Edits to overview section.

Diptorup Deb · Diptorup Deb · commit 9b4b8aac2306 · 2023-07-20T21:19:30.000-05:00
diff --git a/docs/source/ext_links.txt b/docs/source/ext_links.txt
@@ -24,3 +24,4 @@
 .. _Data Parallel Extensions for Python*: https://intelpython.github.io/DPEP/main/
 .. _Intel VTune Profiler: https://www.intel.com/content/www/us/en/developer/tools/oneapi/vtune-profiler.html
 .. _Intel Advisor: https://www.intel.com/content/www/us/en/developer/tools/oneapi/advisor.html
+.. _oneMKL: https://www.intel.com/content/www/us/en/docs/oneapi/programming-guide/2023-2/intel-oneapi-math-kernel-library-onemkl.html
diff --git a/docs/source/overview.rst b/docs/source/overview.rst
@@ -15,23 +15,23 @@ implementation of `NumPy*`_'s API using the `SYCL*`_ language.
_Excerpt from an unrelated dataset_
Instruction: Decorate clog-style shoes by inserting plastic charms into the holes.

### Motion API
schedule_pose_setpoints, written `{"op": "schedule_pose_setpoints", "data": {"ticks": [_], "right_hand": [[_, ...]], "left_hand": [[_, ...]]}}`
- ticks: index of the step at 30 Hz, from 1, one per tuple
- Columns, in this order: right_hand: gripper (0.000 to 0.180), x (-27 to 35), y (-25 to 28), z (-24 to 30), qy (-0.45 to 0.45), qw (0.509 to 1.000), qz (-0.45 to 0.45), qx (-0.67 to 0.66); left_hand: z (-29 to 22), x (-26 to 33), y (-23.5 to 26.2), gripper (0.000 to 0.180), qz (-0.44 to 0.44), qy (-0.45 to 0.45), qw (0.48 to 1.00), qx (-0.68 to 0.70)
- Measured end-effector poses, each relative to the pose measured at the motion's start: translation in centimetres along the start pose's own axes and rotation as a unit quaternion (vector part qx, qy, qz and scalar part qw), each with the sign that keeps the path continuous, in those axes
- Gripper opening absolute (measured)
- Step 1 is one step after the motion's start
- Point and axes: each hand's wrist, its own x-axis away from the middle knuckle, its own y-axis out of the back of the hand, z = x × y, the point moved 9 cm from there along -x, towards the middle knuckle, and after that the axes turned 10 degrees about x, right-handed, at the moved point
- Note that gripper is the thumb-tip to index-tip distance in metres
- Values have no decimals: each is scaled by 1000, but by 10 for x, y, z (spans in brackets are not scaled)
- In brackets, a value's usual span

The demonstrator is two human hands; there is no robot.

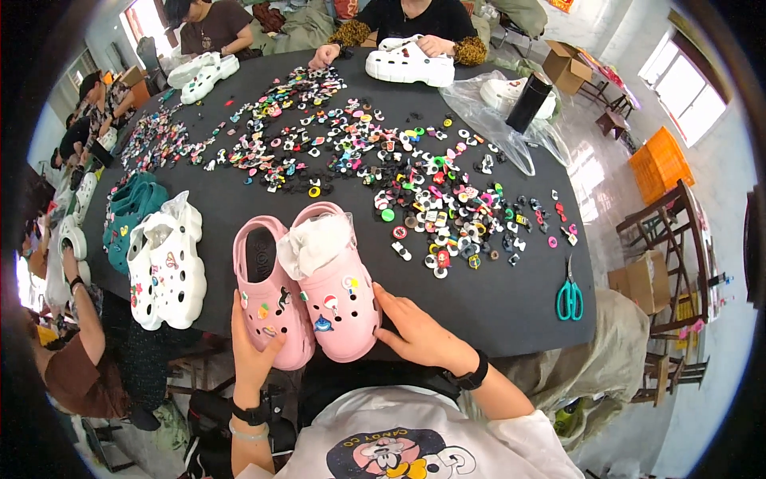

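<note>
Side by side at the table's near edge is a pair of pink clogs, a left clog (295,339) and a right clog (355,331). My left hand (252,355) grips the left clog's outer side, thumb over its front. The right clog's outer side is held by my right hand (423,334), fingers along it. Small colourful shoe charms, including a blue shark-like charm (322,322), sit in holes on both. White paper stuffing (315,244) fills the right clog's opening; the left one shows its dark insole (260,254).
Loose shoe charms (431,199) spread across the black table (479,319). White clogs (179,279) and green clogs (132,209) stand at left. Teal-handled scissors (570,297) lie at right. A black bottle (530,102) stands near a plastic bag (487,120). Across, a person's hands touch white clogs (411,65).
</note>
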Motion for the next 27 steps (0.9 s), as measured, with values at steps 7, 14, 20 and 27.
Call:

 .. the same time automatically running such code parallelly on various types of
 .. architecture.
 
-``numba-dpex`` is developed as part of `Intel AI Analytics Toolkit`_ and
-is distributed with the `Intel Distribution for Python*`_. The extension is
-available on Anaconda cloud and as a Docker image on GitHub. Please refer the
-:doc:`getting_started` page to learn more.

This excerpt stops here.